The last few years I’ve felt much more confident as a documentary filmmaker and that’s resulted in more ambitious, high profile work. If you’d told me back in 1986 that I’d direct profiles of the most famous black ballerina of all-time, the greatest baseball player of all-time, and document the biggest selling LP of all time, I would not have believed you. It’s been an unexpected journey that’s taken me away from writing full-time, though the skills I learned as an journalist and author have proven essential in this new phrase.

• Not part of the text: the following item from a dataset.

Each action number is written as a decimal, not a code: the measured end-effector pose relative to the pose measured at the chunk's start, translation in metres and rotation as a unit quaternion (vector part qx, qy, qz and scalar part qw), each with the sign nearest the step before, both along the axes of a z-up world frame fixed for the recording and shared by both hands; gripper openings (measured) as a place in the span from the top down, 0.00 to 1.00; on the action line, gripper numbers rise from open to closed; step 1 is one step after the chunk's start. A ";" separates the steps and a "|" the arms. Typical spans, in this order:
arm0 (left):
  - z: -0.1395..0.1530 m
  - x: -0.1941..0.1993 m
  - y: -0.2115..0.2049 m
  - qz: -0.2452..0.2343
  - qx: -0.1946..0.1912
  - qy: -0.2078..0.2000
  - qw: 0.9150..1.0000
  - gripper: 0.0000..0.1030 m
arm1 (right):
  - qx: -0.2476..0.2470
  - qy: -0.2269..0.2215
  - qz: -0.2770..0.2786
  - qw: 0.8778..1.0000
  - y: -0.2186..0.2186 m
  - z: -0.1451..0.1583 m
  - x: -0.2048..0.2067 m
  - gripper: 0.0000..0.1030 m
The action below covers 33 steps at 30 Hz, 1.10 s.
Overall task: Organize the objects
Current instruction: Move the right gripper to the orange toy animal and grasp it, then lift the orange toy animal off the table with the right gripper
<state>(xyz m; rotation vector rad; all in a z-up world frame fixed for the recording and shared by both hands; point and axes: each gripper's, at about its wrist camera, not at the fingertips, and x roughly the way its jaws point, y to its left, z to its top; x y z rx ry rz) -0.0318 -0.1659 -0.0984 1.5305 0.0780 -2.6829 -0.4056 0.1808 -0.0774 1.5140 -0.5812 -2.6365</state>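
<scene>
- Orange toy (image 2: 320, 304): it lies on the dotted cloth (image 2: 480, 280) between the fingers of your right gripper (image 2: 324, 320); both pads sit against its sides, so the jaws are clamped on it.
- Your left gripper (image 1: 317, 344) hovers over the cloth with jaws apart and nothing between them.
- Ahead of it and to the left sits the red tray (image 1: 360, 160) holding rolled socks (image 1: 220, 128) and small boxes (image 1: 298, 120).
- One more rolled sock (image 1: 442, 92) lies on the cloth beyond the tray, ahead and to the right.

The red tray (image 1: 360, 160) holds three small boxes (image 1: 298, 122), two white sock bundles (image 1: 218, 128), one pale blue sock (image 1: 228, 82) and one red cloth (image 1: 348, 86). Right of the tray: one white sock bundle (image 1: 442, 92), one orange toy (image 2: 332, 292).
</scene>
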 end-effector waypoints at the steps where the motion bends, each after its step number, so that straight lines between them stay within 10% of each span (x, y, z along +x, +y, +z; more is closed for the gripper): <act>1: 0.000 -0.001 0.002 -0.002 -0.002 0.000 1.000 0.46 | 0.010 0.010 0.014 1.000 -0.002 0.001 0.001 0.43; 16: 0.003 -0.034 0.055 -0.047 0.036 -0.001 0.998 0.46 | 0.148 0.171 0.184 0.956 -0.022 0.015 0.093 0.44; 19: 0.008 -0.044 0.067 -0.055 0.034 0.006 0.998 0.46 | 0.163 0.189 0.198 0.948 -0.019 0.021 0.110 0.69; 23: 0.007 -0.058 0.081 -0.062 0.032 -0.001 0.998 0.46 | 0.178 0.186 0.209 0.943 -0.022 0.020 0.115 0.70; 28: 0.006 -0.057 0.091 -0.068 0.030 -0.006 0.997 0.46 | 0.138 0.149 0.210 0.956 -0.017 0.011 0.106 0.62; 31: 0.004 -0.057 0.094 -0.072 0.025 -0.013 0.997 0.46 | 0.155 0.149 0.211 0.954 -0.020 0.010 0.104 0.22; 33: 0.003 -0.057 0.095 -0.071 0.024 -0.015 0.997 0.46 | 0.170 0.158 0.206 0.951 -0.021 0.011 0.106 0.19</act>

Since I’m recounting my adventures in non-fiction storytelling, I can’t leave out the most ambitious project I’ve participated in — serving as an executive producer on ‘Dear Mama,’ the five part series directed by my old friend Allen Hughes. I met Allen and his brother Albert before they made ‘Menace II Society’ and have remained close to him ever since. But ‘Dear Mama’ was the first time we worked together. I did most of the pre-interviews for the series and assisted in some of the on camera interviewing, much of which was conducted at the height of the 2020 pandemic. Allen, and his editor/co-writer Lasse Jarvi, used an impressionist brush to paint the tale of rap star Tupac Shakur and his radical mother Afeni. So far the film as won an Independent Documentary Award and is up for an Emmy and Grammy.
That I was working on ‘Say Hey’ and ‘Thriller 40,’ while aiding in ‘Dear Mama’s completion, is part of a remarkable time in my life, full of travel, Zoom meetings and watching numerous edits. Much of 2023 has been about recovering from that fruitful, hectic time.
The documentary marketplace has shrunk in the last few years with streamers dominant and the grosses of theatrical releases in free fall. I’m working on two long term projects now with uncertain distribution futures. But I’ve experienced businesses either disappear (alternative weeklies) and careers become irrelevant (music criticism) before, so I’m gonna keep my head down and continue working. No one knows what the future holds in terms of media, but being prepared to reinvent yourself is the lesson I take from all this: If you have good tools, you can always build something new.